* [What to work on] Every line of the data below must be given again exactly.

::: Source material :::

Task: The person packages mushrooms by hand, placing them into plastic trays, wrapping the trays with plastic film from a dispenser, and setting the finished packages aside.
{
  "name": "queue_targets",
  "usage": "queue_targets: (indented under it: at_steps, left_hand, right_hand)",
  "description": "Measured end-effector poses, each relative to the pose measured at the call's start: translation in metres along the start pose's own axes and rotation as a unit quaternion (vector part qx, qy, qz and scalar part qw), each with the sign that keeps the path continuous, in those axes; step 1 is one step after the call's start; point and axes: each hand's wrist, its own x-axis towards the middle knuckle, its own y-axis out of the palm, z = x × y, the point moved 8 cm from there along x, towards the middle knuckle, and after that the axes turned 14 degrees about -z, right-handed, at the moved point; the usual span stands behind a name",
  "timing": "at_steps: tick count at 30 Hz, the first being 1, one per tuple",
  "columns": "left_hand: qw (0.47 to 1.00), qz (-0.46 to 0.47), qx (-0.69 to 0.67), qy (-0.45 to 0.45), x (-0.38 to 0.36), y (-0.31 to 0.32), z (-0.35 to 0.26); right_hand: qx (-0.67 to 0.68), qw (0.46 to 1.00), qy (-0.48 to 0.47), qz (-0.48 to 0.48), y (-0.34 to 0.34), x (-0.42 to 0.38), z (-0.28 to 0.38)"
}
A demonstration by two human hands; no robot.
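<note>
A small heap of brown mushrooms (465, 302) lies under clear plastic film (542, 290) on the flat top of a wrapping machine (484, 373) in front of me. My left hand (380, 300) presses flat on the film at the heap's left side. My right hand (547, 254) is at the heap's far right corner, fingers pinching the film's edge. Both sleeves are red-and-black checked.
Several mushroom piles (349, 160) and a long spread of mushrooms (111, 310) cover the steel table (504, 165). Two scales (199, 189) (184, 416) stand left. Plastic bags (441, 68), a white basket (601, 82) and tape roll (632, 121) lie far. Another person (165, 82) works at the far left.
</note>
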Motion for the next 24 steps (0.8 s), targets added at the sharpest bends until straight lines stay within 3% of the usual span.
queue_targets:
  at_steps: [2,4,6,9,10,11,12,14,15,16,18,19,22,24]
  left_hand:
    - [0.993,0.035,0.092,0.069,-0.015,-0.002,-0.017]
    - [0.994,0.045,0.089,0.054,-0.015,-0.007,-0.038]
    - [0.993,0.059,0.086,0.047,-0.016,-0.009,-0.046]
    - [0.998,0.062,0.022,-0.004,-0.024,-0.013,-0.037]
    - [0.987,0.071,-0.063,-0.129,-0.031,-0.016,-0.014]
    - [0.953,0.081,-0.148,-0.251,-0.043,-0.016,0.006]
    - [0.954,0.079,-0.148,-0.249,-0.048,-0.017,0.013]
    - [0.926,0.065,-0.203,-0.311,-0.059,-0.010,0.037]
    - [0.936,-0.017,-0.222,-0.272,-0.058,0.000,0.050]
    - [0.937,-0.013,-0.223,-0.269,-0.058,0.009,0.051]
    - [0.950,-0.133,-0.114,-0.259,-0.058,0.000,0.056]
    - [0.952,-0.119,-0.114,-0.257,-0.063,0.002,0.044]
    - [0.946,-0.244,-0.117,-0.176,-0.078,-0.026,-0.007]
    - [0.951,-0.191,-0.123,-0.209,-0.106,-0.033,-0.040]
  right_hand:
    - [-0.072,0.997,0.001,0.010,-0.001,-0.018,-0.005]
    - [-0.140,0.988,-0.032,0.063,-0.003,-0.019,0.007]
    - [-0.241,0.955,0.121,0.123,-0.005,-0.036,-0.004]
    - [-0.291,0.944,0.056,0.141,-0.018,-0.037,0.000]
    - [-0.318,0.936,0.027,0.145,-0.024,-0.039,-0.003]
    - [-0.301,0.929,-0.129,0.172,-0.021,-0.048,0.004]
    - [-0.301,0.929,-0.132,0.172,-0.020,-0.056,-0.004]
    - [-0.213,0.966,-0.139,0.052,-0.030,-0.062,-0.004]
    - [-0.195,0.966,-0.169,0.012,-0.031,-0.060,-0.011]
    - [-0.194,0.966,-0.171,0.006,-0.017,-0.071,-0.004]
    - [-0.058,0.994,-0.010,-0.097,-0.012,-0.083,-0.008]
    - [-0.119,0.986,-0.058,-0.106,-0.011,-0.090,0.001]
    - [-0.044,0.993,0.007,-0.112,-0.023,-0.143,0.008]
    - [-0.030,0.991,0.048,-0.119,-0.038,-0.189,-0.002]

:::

* [Answer box]
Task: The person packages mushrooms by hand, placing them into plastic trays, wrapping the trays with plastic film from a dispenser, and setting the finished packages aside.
{
  "name": "queue_targets",
  "usage": "queue_targets: (indented under it: at_steps, left_hand, right_hand)",
  "description": "Measured end-effector poses, each relative to the pose measured at the call's start: translation in metres along the start pose's own axes and rotation as a unit quaternion (vector part qx, qy, qz and scalar part qw), each with the sign that keeps the path continuous, in those axes; step 1 is one step after the call's start; point and axes: each hand's wrist, its own x-axis towards the middle knuckle, its own y-axis out of the palm, z = x × y, the point moved 8 cm from there along x, towards the middle knuckle, and after that the axes turned 14 degrees about -z, right-handed, at the moved point; the usual span stands behind a name",
  "timing": "at_steps: tick count at 30 Hz, the first being 1, one per tuple",
  "columns": "left_hand: qw (0.47 to 1.00), qz (-0.46 to 0.47), qx (-0.69 to 0.67), qy (-0.45 to 0.45), x (-0.38 to 0.36), y (-0.31 to 0.32), z (-0.35 to 0.26); right_hand: qx (-0.67 to 0.68), qw (0.46 to 1.00), qy (-0.48 to 0.47), qz (-0.48 to 0.48), y (-0.34 to 0.34), x (-0.42 to 0.38), z (-0.28 to 0.38)"
}
A demonstration by two human hands; no robot.
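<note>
A small heap of brown mushrooms (465, 302) lies under clear plastic film (542, 290) on the flat top of a wrapping machine (484, 373) in front of me. My left hand (380, 300) presses flat on the film at the heap's left side. My right hand (547, 254) is at the heap's far right corner, fingers pinching the film's edge. Both sleeves are red-and-black checked.
Several mushroom piles (349, 160) and a long spread of mushrooms (111, 310) cover the steel table (504, 165). Two scales (199, 189) (184, 416) stand left. Plastic bags (441, 68), a white basket (601, 82) and tape roll (632, 121) lie far. Another person (165, 82) works at the far left.
</note>
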Motion for the next 24 steps (0.8 s), targets added at the sharpest bends until straight lines stay within 3% of the usual span.
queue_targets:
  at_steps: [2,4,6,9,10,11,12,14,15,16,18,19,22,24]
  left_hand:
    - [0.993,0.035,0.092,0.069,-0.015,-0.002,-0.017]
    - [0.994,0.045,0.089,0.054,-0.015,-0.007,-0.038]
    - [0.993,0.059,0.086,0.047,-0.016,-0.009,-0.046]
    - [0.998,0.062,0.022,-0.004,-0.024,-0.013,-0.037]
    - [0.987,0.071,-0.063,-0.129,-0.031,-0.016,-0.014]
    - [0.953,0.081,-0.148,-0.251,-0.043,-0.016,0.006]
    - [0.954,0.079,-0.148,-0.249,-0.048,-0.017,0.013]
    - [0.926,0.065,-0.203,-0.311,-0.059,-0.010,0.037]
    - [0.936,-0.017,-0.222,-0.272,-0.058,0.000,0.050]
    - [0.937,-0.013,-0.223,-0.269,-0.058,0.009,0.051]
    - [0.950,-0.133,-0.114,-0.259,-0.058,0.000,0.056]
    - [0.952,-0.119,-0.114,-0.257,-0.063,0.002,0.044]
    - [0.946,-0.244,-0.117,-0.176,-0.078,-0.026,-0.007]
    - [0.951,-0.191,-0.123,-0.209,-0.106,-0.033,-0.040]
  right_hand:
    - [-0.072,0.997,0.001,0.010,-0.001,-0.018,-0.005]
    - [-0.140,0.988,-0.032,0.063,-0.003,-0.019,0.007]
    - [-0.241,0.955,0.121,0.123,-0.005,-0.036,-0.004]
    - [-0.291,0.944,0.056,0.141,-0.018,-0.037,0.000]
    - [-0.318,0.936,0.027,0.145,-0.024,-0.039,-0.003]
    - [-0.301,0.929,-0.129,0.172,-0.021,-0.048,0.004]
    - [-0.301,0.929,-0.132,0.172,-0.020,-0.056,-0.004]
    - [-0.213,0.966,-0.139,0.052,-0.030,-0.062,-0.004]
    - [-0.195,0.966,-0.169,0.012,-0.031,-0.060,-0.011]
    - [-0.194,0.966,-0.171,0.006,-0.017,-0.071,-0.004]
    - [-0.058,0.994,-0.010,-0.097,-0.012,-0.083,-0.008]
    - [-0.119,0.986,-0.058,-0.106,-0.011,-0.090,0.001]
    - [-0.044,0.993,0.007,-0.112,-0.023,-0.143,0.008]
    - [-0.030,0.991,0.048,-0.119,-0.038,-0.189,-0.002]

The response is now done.